A Short Note on Exercise and ACE2
DOI: 10.4172/2165-7904.1000448
Keywords: Obesity
Short Communication
Obesity has been shown to extend the danger for more severe coronavirus disease 2019 (COVID-19) courses and better mortality, particularly among younger (age < 50 years) hospitalized patients ((1)). Additionally to obesity, conditions that are typically related to lower physical activity (higher age, hypertension, diabetes, coronary heart condition, and chronic obstructive pulmonary disease) are related to worse clinical outcomes from COVID-19 ((2)). Regular workout promotes immune defense and reduces susceptibility to pathogenic microorganisms, including viruses. Under the time pressure of the present COVID-19 pandemic, rapid scientific discoveries alongside clinical observations have provided several potential drug targets. However, so far, neither vaccines nor effective and safe pharmacotherapies against the novel severe acute respiratory syndrome coronavirus 2 (SARS-CoV-2) exist. Therefore, nonpharmacological strategies, particularly moderate exercise, should be considered as approaches to scale back the SARS-CoV-2 infection-related burden. Whether workout affects the propagation of SARS-CoV-2 or the course of COVID-19 is currently unknown.

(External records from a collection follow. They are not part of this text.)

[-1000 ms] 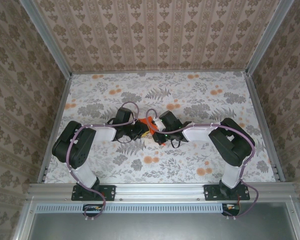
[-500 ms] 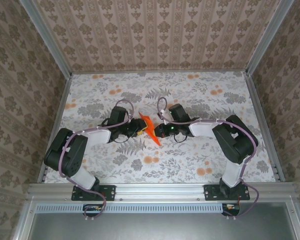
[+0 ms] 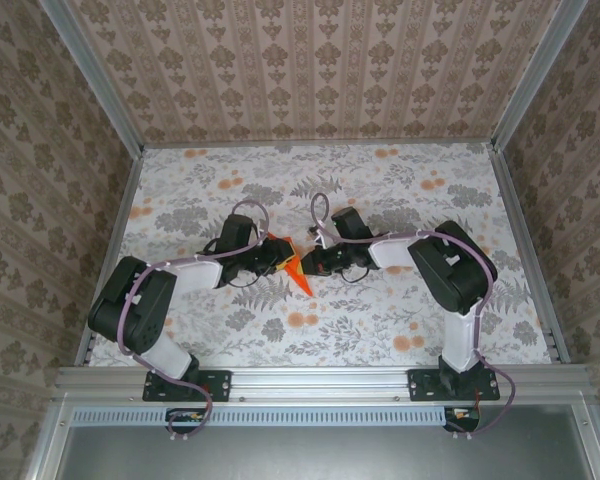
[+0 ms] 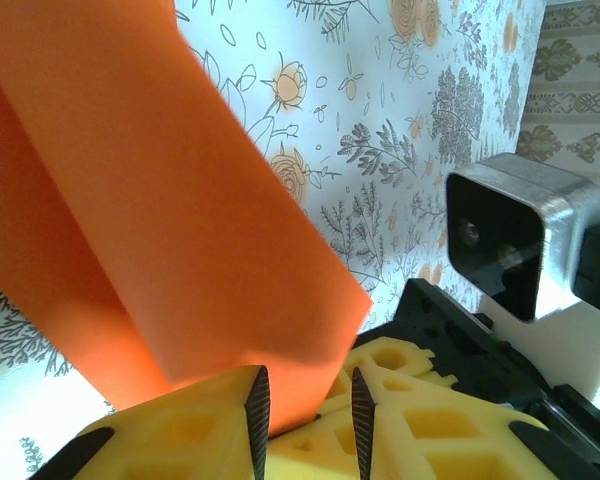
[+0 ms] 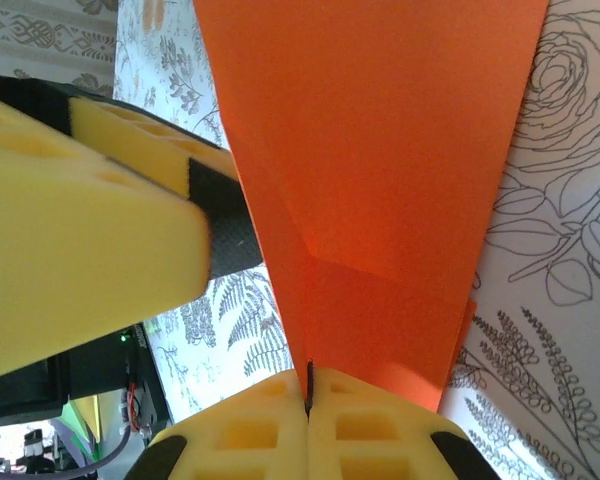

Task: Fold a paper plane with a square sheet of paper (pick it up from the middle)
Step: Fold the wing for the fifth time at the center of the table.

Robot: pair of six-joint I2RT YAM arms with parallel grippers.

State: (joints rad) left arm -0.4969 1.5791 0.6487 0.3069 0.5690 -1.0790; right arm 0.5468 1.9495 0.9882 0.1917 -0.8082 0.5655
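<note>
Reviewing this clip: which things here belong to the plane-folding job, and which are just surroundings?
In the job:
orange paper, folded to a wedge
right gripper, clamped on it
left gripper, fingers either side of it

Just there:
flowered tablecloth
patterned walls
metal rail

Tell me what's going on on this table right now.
Two robot arms meet mid-table over a flowered tablecloth, working on an orange paper already folded into a pointed wedge. The right tool is shut on one edge of it. The left tool has the paper running between its fingers with a small gap showing, so whether it truly clamps is unclear. It does not yet look like a finished plane.
</note>
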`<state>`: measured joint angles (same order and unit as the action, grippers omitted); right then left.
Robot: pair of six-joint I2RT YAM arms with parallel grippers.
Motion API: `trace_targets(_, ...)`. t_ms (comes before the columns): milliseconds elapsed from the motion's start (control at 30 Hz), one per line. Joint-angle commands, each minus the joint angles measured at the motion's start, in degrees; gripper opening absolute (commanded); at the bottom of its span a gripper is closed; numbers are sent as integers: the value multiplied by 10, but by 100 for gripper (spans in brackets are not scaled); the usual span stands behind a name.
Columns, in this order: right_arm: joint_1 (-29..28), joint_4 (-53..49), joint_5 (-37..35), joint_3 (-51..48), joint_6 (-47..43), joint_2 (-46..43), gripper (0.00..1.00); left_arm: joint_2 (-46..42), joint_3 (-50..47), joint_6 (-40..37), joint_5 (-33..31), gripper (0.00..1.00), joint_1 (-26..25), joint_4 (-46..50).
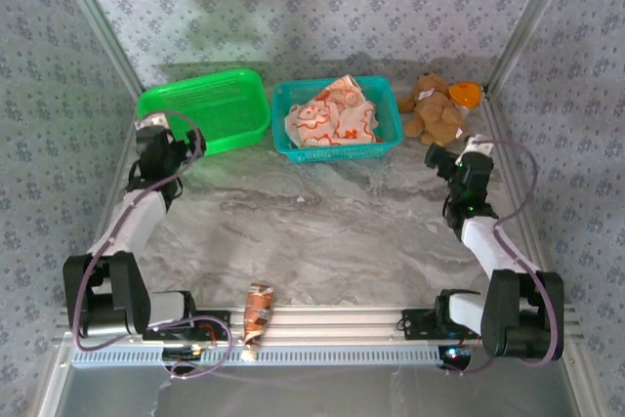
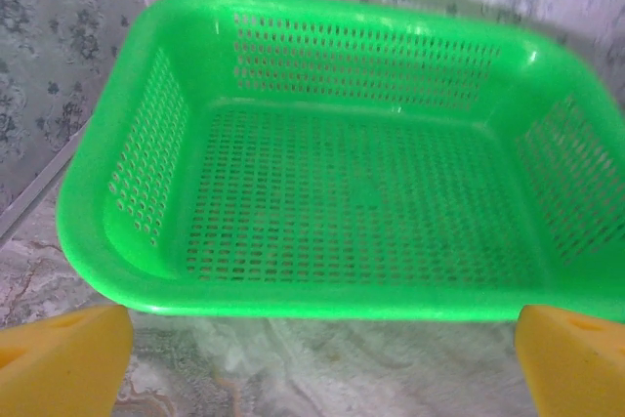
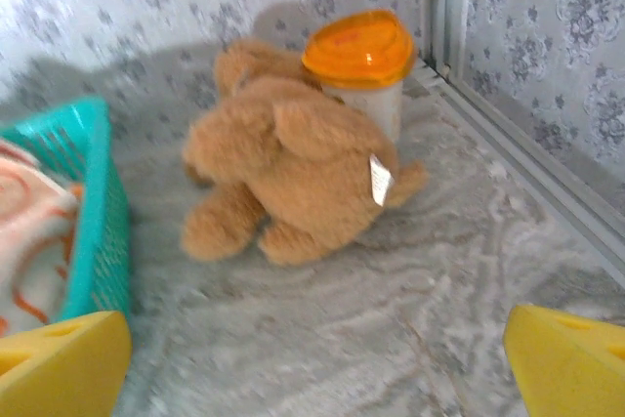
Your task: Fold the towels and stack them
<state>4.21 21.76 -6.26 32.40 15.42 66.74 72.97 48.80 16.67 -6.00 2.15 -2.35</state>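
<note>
Lying crumpled in the teal plastic mesh basket [image 1: 339, 150] at the grey marbled bench's [image 1: 322, 231] far edge were peach-and-orange printed cloth towels [image 1: 332, 116]; the left claw [image 2: 312, 368] and right claw [image 3: 312, 368] stood spread, empty.

Bright, even light is falling from above. Soft shadows are lying across the back wall [image 1: 391, 7]. Glare is washing the rim of the green basket [image 2: 322, 302]. The teddy bear [image 3: 303, 163] is appearing slightly blurred.
</note>
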Motion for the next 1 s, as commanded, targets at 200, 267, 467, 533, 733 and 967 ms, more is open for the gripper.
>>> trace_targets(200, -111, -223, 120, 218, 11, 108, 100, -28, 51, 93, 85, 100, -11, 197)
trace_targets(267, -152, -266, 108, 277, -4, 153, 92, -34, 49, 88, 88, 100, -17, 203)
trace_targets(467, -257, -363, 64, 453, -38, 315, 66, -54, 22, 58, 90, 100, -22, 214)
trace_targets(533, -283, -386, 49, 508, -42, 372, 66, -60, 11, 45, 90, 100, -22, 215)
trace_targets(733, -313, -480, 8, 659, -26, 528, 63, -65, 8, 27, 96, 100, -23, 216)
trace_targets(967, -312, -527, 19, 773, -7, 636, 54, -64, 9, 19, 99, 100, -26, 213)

The COVID-19 pandemic is currently exacerbating another established global pandemic – physical inactivity [1]. the planet Health Organization attributes approximately 3.2 million deaths per annum to sedentary behavior. For many, social distancing and quarantine including the systemic closure of fitness centers and public parks have imposed unique structural barriers to maintaining a physically active lifestyle. From a public health perspective, the importance of not conflating shelter-in-place with staying-in-place must be reinforced. Herein, exercise is going to be discussed as a possible therapeutic strategy to bolster resilience against COVID-19 via effects on ACE2.

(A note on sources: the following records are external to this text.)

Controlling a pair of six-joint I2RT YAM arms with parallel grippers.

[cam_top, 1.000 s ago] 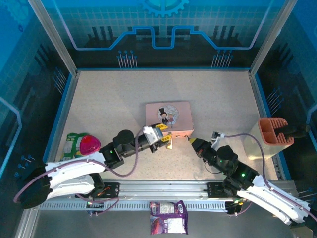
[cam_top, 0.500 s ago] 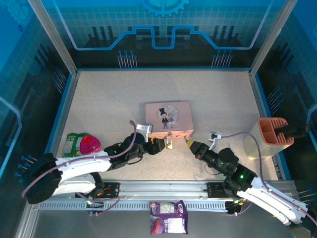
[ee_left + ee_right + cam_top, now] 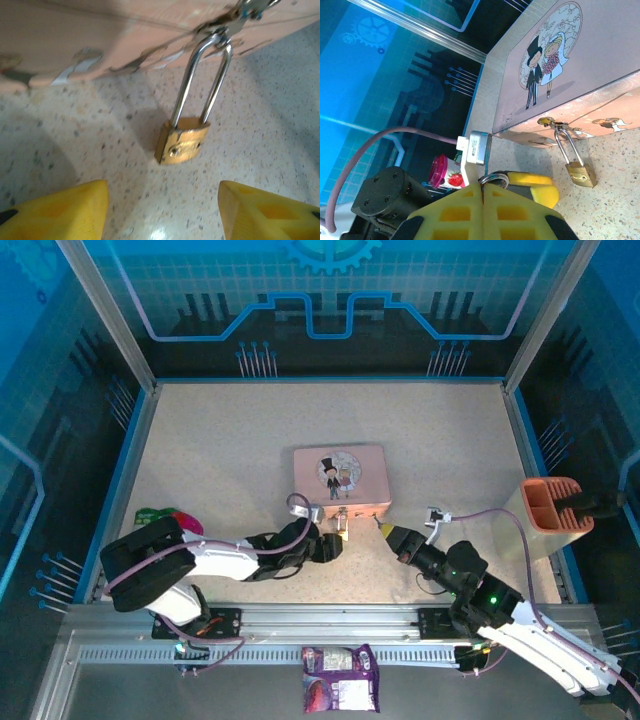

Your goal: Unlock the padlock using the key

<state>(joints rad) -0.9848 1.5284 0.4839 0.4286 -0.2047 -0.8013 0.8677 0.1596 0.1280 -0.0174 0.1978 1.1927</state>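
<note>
The small brass padlock (image 3: 182, 142) hangs by its silver shackle from the hasp of the pink box (image 3: 340, 478), its body resting on the table; it also shows from above (image 3: 342, 528) and in the right wrist view (image 3: 581, 173). My left gripper (image 3: 162, 210) is open just short of the padlock, low over the table (image 3: 325, 543), with nothing between its yellow fingers (image 3: 535, 186). My right gripper (image 3: 482, 192) is shut on the key, of which only the silver ring (image 3: 493, 179) shows at the pads. It sits a little right of the padlock (image 3: 385, 530).
A strawberry cup with a pink lid (image 3: 442, 172) stands at the left, partly behind my left arm (image 3: 172, 520). An orange holder (image 3: 555, 505) stands at the right edge. A purple packet (image 3: 340, 690) lies outside the front rail. Speckled table (image 3: 230, 440) lies open behind the box.
My left gripper has opened wider and dropped low to the table in front of the padlock, with its arm folded down. The right gripper stays shut, almost still.
</note>
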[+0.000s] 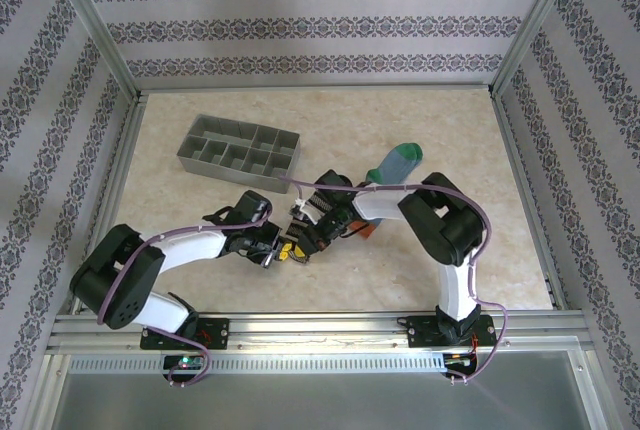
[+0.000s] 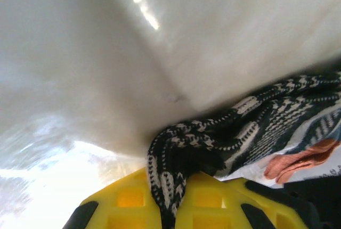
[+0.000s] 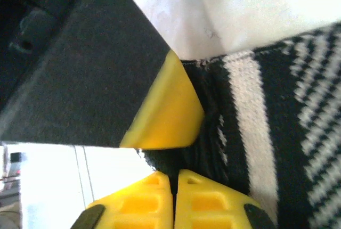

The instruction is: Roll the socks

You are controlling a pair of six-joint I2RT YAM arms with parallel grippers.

Many physiological responses of the Renin-Angiotensin System (RAS) are related to two opposite pathways: (1) a classical one formed by angiotensin-converting enzyme (ACE), angiotensin II (Ang II), and Angiotensin type 1 (AT1) receptor, which is associated to vasoconstriction, cell proliferation, organ hypertrophy, sodium retention and aldosterone release and (2) a counter-regulatory or vasodilator pathway comprising angiotensin-converting enzyme 2 (ACE2), Angiotensin-(1-7) [Ang-(1-7)] and Mas receptor, which is involved in vasodilation, antiproliferation, anti-hypertrophy, cardioprotective and renoprotective actions.

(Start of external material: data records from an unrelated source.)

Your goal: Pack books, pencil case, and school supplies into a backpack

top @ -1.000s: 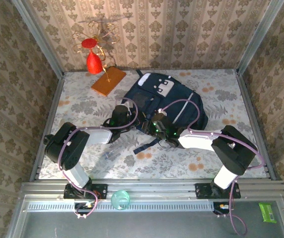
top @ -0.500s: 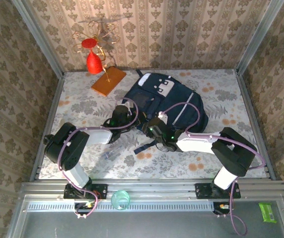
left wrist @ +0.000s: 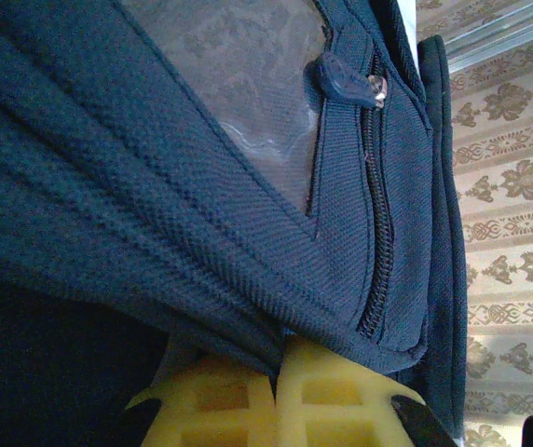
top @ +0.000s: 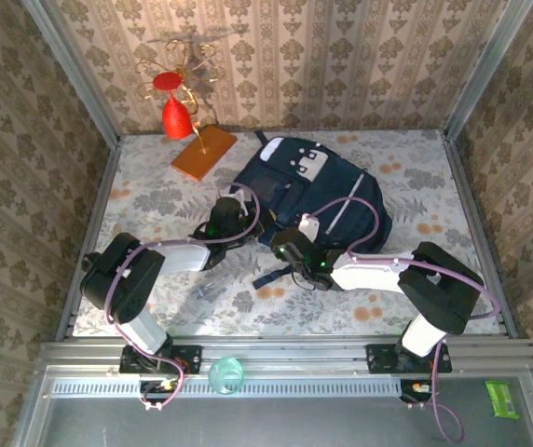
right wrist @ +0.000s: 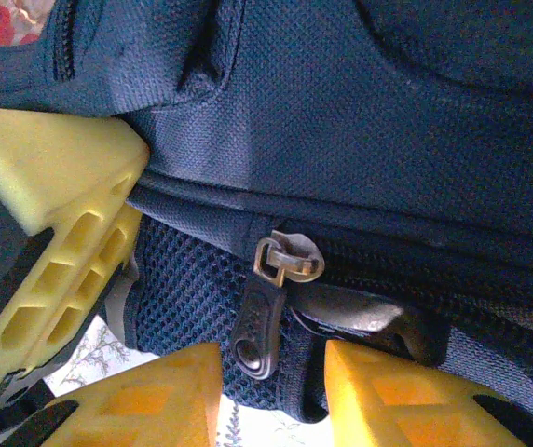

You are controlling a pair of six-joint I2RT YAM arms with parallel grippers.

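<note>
The navy backpack (top: 318, 191) lies flat in the middle of the table. My left gripper (top: 232, 212) is at its left edge, yellow fingers (left wrist: 341, 396) shut on a fold of the navy fabric (left wrist: 201, 270) below a clear window pocket (left wrist: 239, 84). My right gripper (top: 292, 248) is at the pack's near edge. It stands open (right wrist: 271, 396), and a dark zipper pull (right wrist: 259, 321) hangs just above the gap, touched by neither finger. A small clear piece of school supplies (top: 207, 291) lies on the table near the left arm. The books and pencil case are out of view.
An orange flat slab (top: 203, 152) and a red ornament on a gold wire stand (top: 175, 102) are at the back left. A loose strap (top: 271, 277) trails from the pack's near edge. A green cup (top: 226, 374) sits on the front rail.
My right gripper has slid a little left along the backpack's near edge and narrowed slightly. The left gripper has kept its hold and has not moved.
</note>
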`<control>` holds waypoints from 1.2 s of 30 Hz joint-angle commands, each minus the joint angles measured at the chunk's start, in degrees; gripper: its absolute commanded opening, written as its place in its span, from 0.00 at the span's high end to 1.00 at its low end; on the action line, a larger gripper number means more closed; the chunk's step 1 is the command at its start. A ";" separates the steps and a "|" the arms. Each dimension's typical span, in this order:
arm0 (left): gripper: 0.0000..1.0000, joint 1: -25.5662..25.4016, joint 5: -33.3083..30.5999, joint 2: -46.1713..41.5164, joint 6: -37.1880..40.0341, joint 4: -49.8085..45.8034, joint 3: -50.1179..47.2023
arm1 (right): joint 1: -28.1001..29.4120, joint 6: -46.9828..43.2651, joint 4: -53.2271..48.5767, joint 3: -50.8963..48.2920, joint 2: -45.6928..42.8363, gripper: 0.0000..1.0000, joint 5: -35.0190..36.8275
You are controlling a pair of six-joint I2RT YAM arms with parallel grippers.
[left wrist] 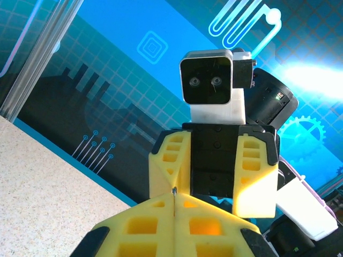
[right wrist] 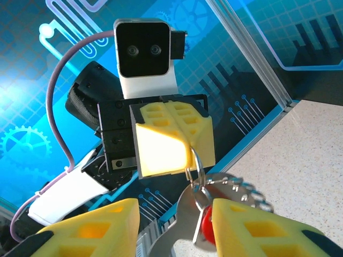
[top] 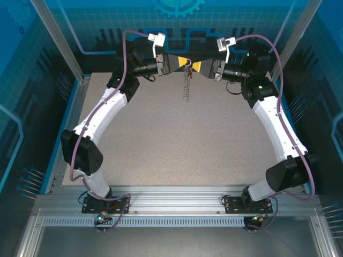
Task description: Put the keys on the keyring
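At the back of the table my two grippers meet tip to tip. My left gripper is shut on a thin silver ring of the keyring, which pokes out between its yellow fingers. From that ring hang a silver key, a red-headed key and a toothed metal strip. From above they look like a short dangling chain. My right gripper stands open, its fingers either side of the hanging keys, with the red head beside the right-hand finger.
The speckled table stretches between the arms toward the near rail. A blue printed back wall and aluminium frame posts stand just behind the grippers. The table's blue back edge runs below the keys.
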 commanded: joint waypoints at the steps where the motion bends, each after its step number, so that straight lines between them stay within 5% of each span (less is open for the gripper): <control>1: 1.00 -0.47 -0.98 -2.68 -0.05 1.95 2.02 | 0.92 1.27 2.52 1.31 1.32 0.61 -0.18; 9: 1.00 -0.63 -1.71 -3.05 0.52 1.53 2.05 | 1.33 0.52 2.00 -0.82 0.52 0.81 -1.00; 17: 1.00 -0.64 -2.35 -3.47 1.19 1.10 2.03 | 0.72 0.15 1.73 -3.68 -1.17 0.76 -0.86; 25: 1.00 -0.64 -2.39 -3.45 1.26 1.04 1.90 | 0.80 1.32 3.32 -3.07 -0.57 1.00 -1.63; 36: 1.00 -0.73 -2.71 -3.48 1.23 1.72 1.67 | 3.92 0.67 2.64 -0.29 1.80 1.00 -1.91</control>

Citation: Vasupalli H (2021) A Short Note on Exercise and ACE2. J Obes Weight Loss Ther 11: 436. DOI: 10.4172/2165-7904.1000448
Copyright: © 2021 Vasupalli H. This is an open-access article distributed under the terms of the Creative Commons Attribution License, which permits unrestricted use, distribution, and reproduction in any medium, provided the original author and source are credited.